(02-06-2020 11:18 AM)Illini60940 Wrote: (02-06-2020 10:59 AM)Frank the Tank Wrote: (02-06-2020 05:54 AM)XLance Wrote: (02-05-2020 11:14 AM)Frank the Tank Wrote: (02-05-2020 09:52 AM)esayem Wrote: I think there are certain advantages being associated with private schools. I don’t see that going away.
Absolutely! The Big Ten schools WANT the association with Northwestern.
By the same token, why is there an assumption that private schools would be less likely to participate in a pay for play environment? If anything, the Power Five private schools as a whole are among the wealthiest institutions in the nation. Taking Northwestern as an example, they could pay for its athletes with essentially a day’s worth of interest on its endowment. At the same time, they use their association with the Big Ten and its association with big-time athletics in its recruiting for academic students against the Ivy League and University of Chicago. Northwestern wants to maintain its association with the Big Ten as much as the Big Ten wants to keeps its association with them.
The association with big-time athletics is even more important for the schools just below the Northwestern/Duke academic tier, such as Wake Forest and Boston College. They’re competing for students against the likes of Emory, Boston University, Northeastern and Davidson, so their ACC membership is a significant selling tool.
I’ve always stated that this forum often overrates enrollment of non-flagship/non-top research public universities and underrates top rated private schools, particularly those directly located in key markets (e.g. Chicago, Boston, Miami, Nashville, etc.).
I don’t think anyone in a P5 conference is EVER going to unilaterally downgrade regardless of the rules. When push comes to shove, Northwestern will absolutely pay to play if necessary because it’s just as much about competing for top academic students against Harvard and the University of Chicago as it is about competing against Michigan and Ohio State for top football recruits. The people paying $80,000 per year for tuition and room and board at places like Duke, Northwestern and Vandy absolutely want that big-time athletic atmosphere to distinguish themselves from the Ivy League.

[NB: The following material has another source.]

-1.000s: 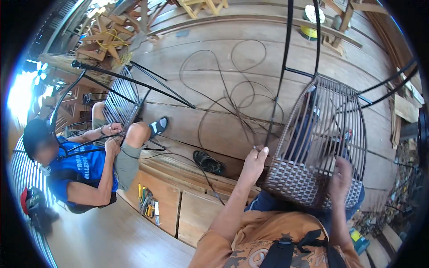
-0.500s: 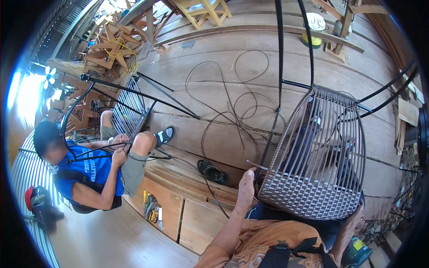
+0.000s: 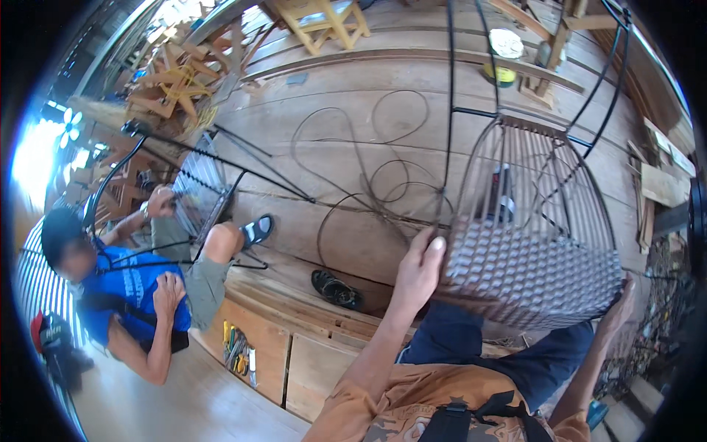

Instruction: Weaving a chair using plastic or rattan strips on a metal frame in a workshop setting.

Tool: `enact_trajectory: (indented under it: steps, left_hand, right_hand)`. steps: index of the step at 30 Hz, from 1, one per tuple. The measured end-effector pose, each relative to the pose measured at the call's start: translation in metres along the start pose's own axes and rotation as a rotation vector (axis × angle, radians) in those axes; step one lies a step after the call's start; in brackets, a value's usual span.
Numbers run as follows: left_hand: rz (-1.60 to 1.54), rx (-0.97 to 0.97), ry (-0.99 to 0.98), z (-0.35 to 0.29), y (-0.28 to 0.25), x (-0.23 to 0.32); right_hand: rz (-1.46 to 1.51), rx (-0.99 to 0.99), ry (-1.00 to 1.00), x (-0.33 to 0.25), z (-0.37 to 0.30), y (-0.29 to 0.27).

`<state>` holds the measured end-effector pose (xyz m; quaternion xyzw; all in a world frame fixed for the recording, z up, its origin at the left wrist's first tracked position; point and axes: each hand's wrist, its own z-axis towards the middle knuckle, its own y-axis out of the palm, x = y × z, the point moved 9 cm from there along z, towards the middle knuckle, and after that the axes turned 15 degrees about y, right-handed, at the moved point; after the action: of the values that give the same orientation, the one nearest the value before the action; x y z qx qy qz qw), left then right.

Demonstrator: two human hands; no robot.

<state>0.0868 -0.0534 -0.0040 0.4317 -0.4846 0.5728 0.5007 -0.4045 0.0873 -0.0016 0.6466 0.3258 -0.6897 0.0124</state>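
Observation:
A metal chair frame [image 3: 451, 110] with a half-woven seat stands tilted over my lap. Its near part is a tight brown weave [image 3: 526, 276]; beyond that, bare strands [image 3: 545, 173] run lengthwise with gaps between them. My left hand [image 3: 421, 274] grips the left edge of the woven part, thumb on top. At the right near corner, my right hand [image 3: 621, 300] holds the edge, its fingers partly hidden behind the weave. Loose brown strand [image 3: 383, 188] lies in wide loops on the floor left of the chair, one length reaching toward my left hand.
At the left a co-worker in a blue shirt [image 3: 136, 291] sits with another chair frame [image 3: 243, 173]. Hand tools [image 3: 237, 350] lie on the wooden bench edge [image 3: 313, 376]. A black sandal [image 3: 336, 287] is on the plank floor. Wooden stools [image 3: 324, 22] and a yellow-green tub [image 3: 501, 74] stand farther off.
The chair frame has turned and tilted, with its woven part moving up and right off my lap. Both my hands moved with it. The co-worker's hands have moved apart.

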Motion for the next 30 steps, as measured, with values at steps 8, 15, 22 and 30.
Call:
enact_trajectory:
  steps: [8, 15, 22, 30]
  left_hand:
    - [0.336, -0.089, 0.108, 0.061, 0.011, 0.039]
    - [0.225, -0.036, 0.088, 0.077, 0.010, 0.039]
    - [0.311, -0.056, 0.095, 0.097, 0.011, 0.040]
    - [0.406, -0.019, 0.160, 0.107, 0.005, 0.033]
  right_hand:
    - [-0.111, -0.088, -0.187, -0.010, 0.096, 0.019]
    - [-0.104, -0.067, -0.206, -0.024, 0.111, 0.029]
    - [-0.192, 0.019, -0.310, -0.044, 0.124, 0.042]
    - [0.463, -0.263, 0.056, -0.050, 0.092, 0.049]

Before the BTN Northwestern had contemplated approaching the Ivy.
The ACC had developed an expansion scenario that targeted Northwestern and Vanderbilt.
Presidents talk. They are looking for institutional fit, not total gross revenue of their potential partners. What they are looking for is a chance for their athletic teams to compete against peers.

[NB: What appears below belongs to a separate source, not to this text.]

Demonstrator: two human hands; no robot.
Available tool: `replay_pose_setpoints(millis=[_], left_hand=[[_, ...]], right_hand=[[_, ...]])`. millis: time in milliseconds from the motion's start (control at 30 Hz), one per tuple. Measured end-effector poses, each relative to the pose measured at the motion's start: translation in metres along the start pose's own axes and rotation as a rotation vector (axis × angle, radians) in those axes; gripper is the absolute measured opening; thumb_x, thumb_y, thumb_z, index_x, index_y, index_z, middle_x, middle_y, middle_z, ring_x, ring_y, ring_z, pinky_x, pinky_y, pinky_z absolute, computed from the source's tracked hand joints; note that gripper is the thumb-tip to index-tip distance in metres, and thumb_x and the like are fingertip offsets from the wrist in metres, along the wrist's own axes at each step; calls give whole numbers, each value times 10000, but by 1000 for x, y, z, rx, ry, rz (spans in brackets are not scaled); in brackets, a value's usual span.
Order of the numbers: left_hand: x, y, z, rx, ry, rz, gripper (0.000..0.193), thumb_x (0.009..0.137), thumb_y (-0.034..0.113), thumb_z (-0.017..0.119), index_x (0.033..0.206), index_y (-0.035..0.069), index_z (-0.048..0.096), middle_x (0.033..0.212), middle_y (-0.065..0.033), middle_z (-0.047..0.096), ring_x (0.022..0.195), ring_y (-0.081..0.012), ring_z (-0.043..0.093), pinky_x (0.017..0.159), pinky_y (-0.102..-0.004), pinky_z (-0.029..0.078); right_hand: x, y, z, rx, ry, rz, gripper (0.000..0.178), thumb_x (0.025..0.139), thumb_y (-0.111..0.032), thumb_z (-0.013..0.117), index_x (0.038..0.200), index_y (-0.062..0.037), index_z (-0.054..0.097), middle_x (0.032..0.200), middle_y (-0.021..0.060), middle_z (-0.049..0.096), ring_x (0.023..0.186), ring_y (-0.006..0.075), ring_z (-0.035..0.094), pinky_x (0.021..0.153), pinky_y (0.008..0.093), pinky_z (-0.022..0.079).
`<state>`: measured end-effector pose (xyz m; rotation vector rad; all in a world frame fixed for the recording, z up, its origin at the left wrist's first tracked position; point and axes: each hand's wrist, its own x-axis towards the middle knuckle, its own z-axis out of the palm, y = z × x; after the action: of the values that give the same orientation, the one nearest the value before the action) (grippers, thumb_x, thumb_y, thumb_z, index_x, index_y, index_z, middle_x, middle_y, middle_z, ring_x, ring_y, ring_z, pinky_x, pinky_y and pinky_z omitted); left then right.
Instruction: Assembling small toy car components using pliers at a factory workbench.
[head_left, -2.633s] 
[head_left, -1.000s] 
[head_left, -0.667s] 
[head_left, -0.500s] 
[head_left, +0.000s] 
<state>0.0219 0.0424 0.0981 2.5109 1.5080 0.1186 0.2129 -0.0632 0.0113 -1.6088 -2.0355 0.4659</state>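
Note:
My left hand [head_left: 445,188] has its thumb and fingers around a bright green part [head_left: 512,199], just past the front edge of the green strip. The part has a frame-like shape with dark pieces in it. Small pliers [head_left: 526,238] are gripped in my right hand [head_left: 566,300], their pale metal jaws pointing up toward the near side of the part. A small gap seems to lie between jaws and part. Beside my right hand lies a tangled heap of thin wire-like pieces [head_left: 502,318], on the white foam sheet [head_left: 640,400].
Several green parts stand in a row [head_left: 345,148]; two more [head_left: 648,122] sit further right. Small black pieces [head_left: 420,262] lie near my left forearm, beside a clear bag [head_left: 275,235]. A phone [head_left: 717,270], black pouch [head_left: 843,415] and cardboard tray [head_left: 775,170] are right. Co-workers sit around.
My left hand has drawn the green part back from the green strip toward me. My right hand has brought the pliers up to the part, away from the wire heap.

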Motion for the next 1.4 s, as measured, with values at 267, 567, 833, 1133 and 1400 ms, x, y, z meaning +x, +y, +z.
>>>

In the long run, the B1G my want to associate with Northwestern, but Northwestern may choose to associate with schools that look more like them.
Northwestern thought about the Ivy League back in the 1980s, which might as well be the 1880s when it comes to how television revenue and branding is in today's world.

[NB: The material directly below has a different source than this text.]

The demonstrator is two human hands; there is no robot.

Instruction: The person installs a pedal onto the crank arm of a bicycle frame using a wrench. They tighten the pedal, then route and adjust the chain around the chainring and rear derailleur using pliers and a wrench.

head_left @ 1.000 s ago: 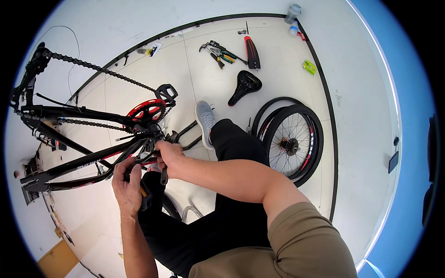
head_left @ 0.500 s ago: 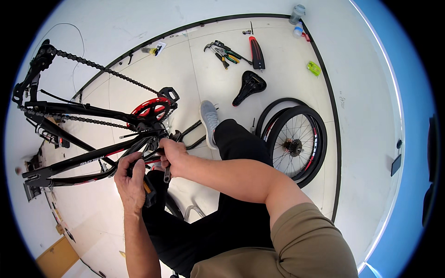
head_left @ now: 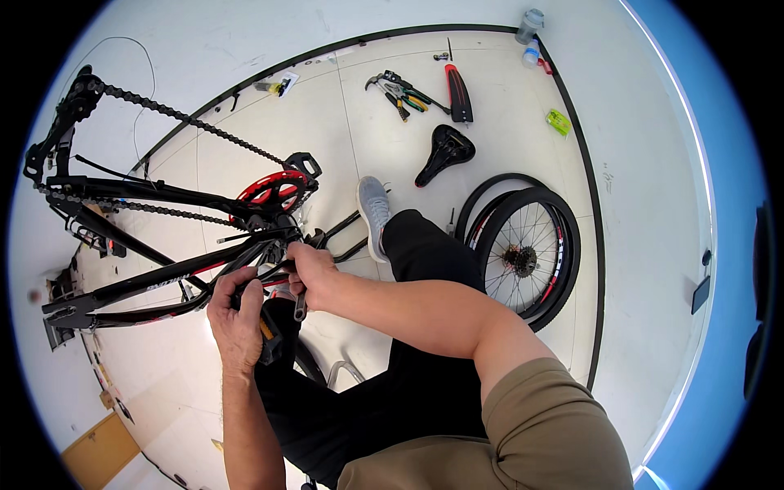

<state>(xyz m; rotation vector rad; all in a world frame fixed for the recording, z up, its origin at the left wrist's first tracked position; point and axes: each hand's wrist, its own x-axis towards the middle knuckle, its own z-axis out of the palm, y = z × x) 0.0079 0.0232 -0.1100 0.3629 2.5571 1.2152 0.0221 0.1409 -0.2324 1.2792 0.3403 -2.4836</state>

You're absolutely correct that the presidents are looking for institutional fit, but the supposition that the other Big Ten school don't "look" like Northwestern is based on a superficial public/private delineation. The Big Ten is still made up of many of the top academic research schools in the country. When it comes to actual academic research, Michigan can compete with any Ivy League school (and bests many of them) in any department and even schools like Illinois, Wisconsin, Ohio State and Purdue blow most of the Ivy League away in engineering.
I'd agree that Northwestern has a ton in common with Stanford, Duke and Vanderbilt as top tier private research universities in the P5. However, when you get past the public/private delineation, Northwestern actually doesn't have that much in common as an institution with Notre Dame, Boston College or Wake Forest. When it comes to the way schools look at themselves academically, Michigan is a heck of a lot more like Northwestern than Notre Dame is.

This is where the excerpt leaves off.